Publication year - 2019
Publication title -
european journal of neurology
Language(s) - English
Resource type - Journals
SCImago Journal Rank - 1.881
H-Index - 124
eISSN - 1468-1331
pISSN - 1351-5101
DOI - 10.1111/ene.13953
Subject(s) - mismatch negativity , multifocal motor neuropathy , medicine , chronic inflammatory demyelinating polyneuropathy , polyradiculoneuropathy , pathophysiology , polyneuropathy , nerve conduction , node of ranvier , cardiology , neuroscience , antibody , central nervous system , immunology , guillain barre syndrome , myelin , electroencephalography , psychiatry , biology
Background and purpose Conduction block is a pathognomonic feature of immune‐mediated neuropathies. The aim of this study was to advance understanding of pathophysiology and conduction block in chronic inflammatory demyelinating polyneuropathy ( CIDP ) and multifocal motor neuropathy ( MMN ). Methods A multimodal approach was used, incorporating clinical phenotyping, neurophysiology, immunohistochemistry and structural assessments. Results Of 49 CIDP and 14 MMN patients, 25% and 79% had median nerve forearm block, respectively. Clinical scores were similar in CIDP patients with and without block. CIDP patients with median nerve block demonstrated markedly elevated thresholds and greater threshold changes in threshold electrotonus, whilst those without did not differ from healthy controls in electrotonus parameters.

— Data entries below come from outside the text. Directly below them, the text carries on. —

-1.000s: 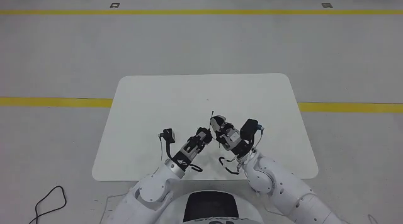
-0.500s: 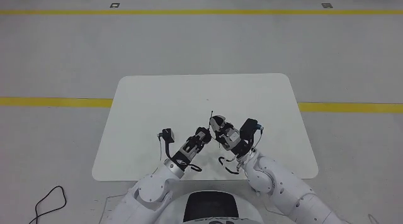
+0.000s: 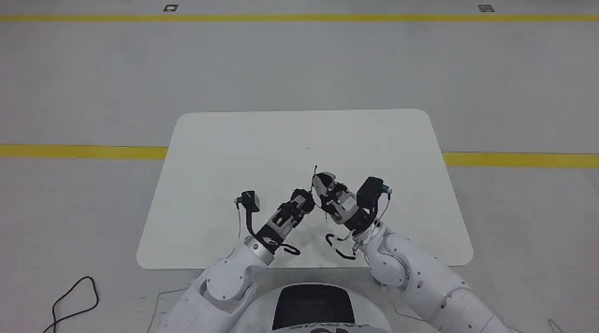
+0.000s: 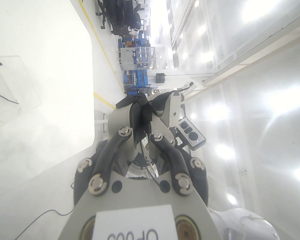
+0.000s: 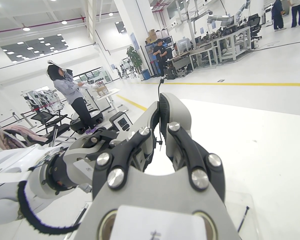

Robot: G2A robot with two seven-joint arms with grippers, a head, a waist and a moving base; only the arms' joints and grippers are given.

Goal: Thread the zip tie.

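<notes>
My right claw [image 5: 162,102] is pressed together on the zip tie [image 5: 159,89]. Its two dark pads pinch the thin black strip somewhere along its middle. In the right wrist view the strip runs almost in line with the fingers. One end comes out beyond the fingertips and seems a little thicker at its tip. The other end hangs free in the gap between the finger links, on the palm side.

My left claw [image 4: 139,104] is pressed together as well, with its black pads touching each other. I cannot tell whether anything is between them. A thin dark line runs in the gap behind the pads, but I cannot say what it is. Just beyond the tips of this claw I see the body of the right claw, very near.

In the top view both claws are close together above the near half of the worktop [image 3: 374,141], about at its middle. The zip tie rises from that place as a fine dark line pointing toward the far edge.

On the worktop, at the side near the robot, lies a clear sheet [image 4: 27,76]. A few thin black strips [image 4: 5,97] lie on it. The sheet touches neither claw.
</notes>
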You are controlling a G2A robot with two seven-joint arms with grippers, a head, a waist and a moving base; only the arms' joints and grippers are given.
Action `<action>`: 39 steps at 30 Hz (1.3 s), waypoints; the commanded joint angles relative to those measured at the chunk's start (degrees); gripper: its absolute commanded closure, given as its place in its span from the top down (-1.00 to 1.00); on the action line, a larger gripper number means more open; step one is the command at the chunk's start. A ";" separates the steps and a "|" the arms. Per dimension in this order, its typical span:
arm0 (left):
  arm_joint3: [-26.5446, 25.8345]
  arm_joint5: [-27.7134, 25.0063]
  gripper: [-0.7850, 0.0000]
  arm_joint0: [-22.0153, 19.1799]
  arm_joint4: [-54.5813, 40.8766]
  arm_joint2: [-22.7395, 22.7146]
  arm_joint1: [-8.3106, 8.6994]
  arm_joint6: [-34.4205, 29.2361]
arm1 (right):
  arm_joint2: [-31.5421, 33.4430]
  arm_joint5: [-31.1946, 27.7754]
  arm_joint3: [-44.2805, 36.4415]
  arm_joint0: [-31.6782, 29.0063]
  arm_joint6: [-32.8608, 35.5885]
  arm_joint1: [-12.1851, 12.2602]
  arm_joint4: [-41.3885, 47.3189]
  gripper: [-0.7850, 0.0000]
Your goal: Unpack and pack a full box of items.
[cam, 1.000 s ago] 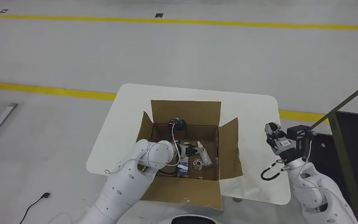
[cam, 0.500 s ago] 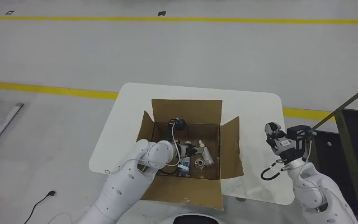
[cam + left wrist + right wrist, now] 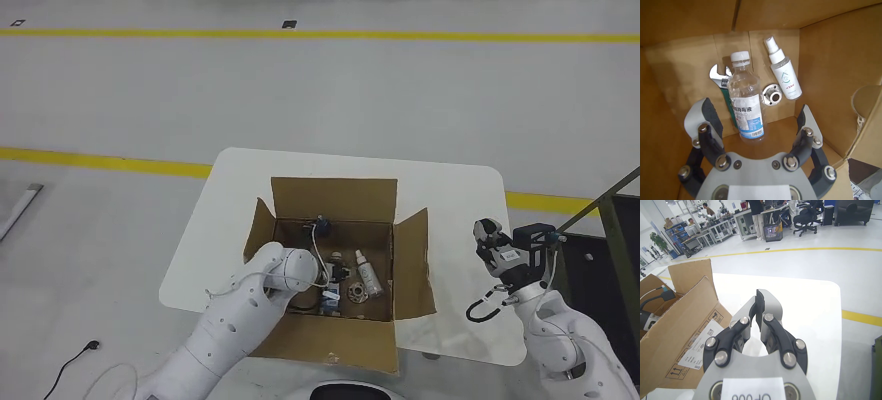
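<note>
Left gripper (image 3: 755,106) is down inside the cardboard box (image 3: 333,198), on the box's near-left side. Fingers (image 3: 712,113) spread wide, holding nothing.

Contents on the box floor, from the left wrist view:
- clear bottle (image 3: 745,98), white cap, lying flat. Its base end sits in line between the open fingers, with a gap to each pad, so no contact.
- wrench (image 3: 719,75) lies partly under the clear bottle. The chrome head sticks out beside the bottle's neck and the green handle runs along under its side.
- metal flange (image 3: 771,96) sits between the two bottles, just beside the clear bottle's shoulder.
- white spray bottle (image 3: 784,73) lies flat, nozzle pointing at the box's wall and base end just beside the flange. It is the item closest to the box's right wall.

In the top view all four items sit in the right half of the box floor and all box flaps are folded out.

Right gripper (image 3: 758,294) is outside the box, beyond the right flap, over bare white surface (image 3: 450,190). Fingers pressed together, nothing between them. In the right wrist view the labelled outer face of that flap is just beside the gripper.
</note>
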 commanded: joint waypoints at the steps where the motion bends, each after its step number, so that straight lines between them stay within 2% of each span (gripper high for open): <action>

In contrast, MMN patients exhibited marked increases in superexcitability. Nerve size was similar in both CIDP groups at the site of axonal excitability. However, CIDP patients with block demonstrated more frequent paranodal serum binding to teased rat nerve fibres. In keeping with these findings, mathematical modelling of nerve excitability recordings in CIDP patients with block support the role of paranodal dysfunction and enhanced leakage of current between the node and internode. In contrast, changes in MMN probably resulted from a reduction in ion channel density along axons. Conclusions The underlying pathologies in CIDP and MMN are distinct. Conduction block in CIDP is associated with paranodal dysfunction which may be antibody‐mediated in a subset of patients. In contrast, MMN is characterized by channel dysfunction downstream from the site of block.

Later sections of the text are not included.